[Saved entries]
********

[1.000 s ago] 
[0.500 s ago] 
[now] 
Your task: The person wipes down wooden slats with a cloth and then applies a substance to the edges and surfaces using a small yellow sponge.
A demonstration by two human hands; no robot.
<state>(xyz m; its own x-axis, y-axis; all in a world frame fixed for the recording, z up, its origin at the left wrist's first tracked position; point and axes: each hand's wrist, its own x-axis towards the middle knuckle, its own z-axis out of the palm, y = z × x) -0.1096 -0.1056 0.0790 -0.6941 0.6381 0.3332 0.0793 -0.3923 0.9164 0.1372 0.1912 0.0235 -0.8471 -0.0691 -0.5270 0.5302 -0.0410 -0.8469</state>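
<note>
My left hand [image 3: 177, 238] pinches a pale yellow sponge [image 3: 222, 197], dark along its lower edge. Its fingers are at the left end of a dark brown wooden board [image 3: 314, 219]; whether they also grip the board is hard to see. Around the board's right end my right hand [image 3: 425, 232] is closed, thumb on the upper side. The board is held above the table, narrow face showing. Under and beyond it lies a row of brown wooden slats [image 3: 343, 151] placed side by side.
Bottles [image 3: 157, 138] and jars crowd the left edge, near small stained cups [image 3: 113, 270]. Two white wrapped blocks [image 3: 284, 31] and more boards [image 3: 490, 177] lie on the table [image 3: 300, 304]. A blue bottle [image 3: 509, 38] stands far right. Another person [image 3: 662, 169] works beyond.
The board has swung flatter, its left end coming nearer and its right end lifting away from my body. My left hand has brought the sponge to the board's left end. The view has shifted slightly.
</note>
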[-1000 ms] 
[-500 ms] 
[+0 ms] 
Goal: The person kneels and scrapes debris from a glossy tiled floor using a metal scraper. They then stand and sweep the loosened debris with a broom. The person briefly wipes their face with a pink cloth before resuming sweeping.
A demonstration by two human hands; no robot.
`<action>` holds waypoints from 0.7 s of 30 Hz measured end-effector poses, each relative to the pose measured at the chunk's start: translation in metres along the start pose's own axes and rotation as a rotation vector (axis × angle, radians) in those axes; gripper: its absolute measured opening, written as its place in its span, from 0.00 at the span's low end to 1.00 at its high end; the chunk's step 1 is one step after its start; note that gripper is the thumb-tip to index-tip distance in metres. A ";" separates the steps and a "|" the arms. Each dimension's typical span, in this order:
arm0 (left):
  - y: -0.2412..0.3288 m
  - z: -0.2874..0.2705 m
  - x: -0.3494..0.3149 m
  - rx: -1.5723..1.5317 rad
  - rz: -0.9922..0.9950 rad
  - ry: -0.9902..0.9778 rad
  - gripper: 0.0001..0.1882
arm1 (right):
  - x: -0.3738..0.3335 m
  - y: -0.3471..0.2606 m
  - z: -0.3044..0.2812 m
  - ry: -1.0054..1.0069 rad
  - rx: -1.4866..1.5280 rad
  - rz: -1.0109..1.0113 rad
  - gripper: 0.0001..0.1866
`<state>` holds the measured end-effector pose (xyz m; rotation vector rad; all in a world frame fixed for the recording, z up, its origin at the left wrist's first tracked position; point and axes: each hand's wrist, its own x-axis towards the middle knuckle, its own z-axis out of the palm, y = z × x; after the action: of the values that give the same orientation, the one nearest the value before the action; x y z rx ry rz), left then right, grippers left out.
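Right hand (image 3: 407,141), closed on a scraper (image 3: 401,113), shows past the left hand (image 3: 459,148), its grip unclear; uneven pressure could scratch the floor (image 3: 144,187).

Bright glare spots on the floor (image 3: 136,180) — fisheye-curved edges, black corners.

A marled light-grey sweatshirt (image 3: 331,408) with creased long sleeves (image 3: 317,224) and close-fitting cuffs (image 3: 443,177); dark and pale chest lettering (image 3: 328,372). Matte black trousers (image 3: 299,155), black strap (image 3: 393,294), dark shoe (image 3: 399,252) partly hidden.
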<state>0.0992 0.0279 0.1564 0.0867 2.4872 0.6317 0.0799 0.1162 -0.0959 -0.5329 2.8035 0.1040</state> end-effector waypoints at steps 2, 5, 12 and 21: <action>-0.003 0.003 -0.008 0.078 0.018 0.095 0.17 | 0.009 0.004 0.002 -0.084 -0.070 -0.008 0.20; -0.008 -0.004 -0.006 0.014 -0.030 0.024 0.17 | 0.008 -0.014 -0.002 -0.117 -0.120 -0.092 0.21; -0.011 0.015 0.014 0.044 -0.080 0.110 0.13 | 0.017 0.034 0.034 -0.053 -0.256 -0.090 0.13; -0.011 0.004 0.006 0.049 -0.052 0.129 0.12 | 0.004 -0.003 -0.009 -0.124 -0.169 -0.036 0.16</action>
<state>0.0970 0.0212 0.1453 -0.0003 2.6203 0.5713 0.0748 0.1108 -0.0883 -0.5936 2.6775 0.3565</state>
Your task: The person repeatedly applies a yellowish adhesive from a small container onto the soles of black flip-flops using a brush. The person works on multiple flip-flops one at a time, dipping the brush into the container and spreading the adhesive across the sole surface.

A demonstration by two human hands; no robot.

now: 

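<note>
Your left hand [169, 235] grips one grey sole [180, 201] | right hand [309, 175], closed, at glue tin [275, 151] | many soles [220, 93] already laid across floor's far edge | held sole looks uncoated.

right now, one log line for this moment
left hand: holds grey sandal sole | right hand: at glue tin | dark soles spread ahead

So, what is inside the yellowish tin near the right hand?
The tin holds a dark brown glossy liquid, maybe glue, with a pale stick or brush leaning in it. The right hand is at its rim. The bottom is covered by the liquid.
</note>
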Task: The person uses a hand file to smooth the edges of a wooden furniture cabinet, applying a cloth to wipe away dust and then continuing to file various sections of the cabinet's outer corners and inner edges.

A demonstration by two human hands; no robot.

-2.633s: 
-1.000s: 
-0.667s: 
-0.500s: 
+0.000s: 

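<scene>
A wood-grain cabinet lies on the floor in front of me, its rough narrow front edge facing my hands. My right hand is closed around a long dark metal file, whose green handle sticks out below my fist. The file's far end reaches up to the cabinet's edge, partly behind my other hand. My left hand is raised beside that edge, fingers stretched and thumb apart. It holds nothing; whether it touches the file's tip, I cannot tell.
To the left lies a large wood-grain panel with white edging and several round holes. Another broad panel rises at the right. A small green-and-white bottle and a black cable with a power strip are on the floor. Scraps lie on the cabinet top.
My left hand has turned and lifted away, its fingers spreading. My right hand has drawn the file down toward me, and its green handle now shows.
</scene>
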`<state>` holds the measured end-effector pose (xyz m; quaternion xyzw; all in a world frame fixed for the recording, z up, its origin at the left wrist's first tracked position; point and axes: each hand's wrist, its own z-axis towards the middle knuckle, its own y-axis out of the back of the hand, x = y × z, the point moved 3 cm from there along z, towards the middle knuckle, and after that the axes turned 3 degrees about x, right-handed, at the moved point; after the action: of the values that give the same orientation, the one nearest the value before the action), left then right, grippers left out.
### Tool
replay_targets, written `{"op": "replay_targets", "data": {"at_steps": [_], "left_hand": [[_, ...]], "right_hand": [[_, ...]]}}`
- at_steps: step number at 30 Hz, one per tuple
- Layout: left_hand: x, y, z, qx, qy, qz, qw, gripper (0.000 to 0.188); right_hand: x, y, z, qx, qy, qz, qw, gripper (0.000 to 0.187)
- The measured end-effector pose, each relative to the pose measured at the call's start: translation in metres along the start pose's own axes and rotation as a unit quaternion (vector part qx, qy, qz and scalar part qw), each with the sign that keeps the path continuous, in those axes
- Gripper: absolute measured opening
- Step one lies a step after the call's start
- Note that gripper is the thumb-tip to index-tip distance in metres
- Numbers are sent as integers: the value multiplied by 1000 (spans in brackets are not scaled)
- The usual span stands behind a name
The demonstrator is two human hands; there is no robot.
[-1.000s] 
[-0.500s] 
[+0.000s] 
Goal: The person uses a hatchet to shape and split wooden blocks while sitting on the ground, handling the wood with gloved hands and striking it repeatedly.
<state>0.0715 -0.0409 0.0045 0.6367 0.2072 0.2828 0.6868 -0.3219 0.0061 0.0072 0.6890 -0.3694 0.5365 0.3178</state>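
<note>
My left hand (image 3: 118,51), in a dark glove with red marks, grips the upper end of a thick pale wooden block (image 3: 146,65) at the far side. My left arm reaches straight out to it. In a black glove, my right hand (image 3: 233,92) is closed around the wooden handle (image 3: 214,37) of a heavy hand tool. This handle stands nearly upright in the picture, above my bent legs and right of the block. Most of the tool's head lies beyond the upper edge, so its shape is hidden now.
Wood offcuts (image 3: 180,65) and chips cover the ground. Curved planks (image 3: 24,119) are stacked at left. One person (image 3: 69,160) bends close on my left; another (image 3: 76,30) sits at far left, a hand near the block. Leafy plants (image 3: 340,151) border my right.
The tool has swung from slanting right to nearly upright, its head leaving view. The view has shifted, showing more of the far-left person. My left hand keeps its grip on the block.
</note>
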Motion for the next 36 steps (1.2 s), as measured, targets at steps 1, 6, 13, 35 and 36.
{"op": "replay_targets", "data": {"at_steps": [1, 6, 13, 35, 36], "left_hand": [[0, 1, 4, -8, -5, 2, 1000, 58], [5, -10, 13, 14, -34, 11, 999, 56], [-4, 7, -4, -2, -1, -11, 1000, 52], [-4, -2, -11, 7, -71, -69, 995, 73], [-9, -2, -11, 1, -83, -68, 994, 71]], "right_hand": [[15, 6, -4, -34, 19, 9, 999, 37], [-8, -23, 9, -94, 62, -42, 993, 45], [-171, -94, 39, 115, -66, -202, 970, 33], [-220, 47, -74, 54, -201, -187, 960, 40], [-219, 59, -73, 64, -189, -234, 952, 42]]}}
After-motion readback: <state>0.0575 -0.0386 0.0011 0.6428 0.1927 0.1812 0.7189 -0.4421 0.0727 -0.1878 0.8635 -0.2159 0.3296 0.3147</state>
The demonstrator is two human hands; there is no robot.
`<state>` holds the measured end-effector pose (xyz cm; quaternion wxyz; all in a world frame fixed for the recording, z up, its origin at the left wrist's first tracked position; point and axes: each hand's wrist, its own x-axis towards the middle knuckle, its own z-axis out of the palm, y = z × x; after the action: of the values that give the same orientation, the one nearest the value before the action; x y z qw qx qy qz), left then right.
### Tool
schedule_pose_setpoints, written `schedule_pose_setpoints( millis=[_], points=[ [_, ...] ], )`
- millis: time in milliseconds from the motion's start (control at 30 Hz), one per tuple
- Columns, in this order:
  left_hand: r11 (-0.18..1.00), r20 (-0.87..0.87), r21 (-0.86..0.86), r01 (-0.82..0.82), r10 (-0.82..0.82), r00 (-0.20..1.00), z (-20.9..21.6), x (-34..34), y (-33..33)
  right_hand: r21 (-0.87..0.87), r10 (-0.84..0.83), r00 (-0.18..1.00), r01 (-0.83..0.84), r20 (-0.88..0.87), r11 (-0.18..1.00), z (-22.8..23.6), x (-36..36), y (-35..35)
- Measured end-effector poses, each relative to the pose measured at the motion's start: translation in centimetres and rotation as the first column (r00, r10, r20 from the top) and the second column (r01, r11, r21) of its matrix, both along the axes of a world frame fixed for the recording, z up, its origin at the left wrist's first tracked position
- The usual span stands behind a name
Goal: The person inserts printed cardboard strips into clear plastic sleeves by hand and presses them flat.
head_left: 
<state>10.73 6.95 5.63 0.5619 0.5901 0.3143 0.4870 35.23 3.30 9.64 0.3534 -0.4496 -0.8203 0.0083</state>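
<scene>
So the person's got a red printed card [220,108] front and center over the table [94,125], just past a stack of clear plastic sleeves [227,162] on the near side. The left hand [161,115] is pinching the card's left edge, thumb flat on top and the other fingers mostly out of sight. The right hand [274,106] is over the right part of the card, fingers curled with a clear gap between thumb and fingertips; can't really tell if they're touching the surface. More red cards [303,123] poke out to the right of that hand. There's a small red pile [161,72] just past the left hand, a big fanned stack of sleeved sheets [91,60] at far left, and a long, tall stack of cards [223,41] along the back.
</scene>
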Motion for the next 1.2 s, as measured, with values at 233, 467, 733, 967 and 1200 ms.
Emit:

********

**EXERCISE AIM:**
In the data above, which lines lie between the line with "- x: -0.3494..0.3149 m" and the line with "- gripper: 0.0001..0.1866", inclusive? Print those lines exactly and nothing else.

**SOLUTION TO THE EXERCISE:**
  - x: -0.3494..0.3149 m
  - rx: -1.5723..1.5317 rad
  - rz: -0.9922..0.9950 rad
  - ry: -0.9902..0.9778 rad
  - gripper: 0.0001..0.1882
arm1 (right):
  - x: -0.3738..0.3335 m
  - y: -0.3471..0.2606 m
  - z: -0.3044..0.2812 m
  - ry: -1.0054..1.0069 rad
  - rx: -1.4866..1.5280 rad
  - rz: -1.0109..1.0113 rad
  - gripper: 0.0001..0.1866

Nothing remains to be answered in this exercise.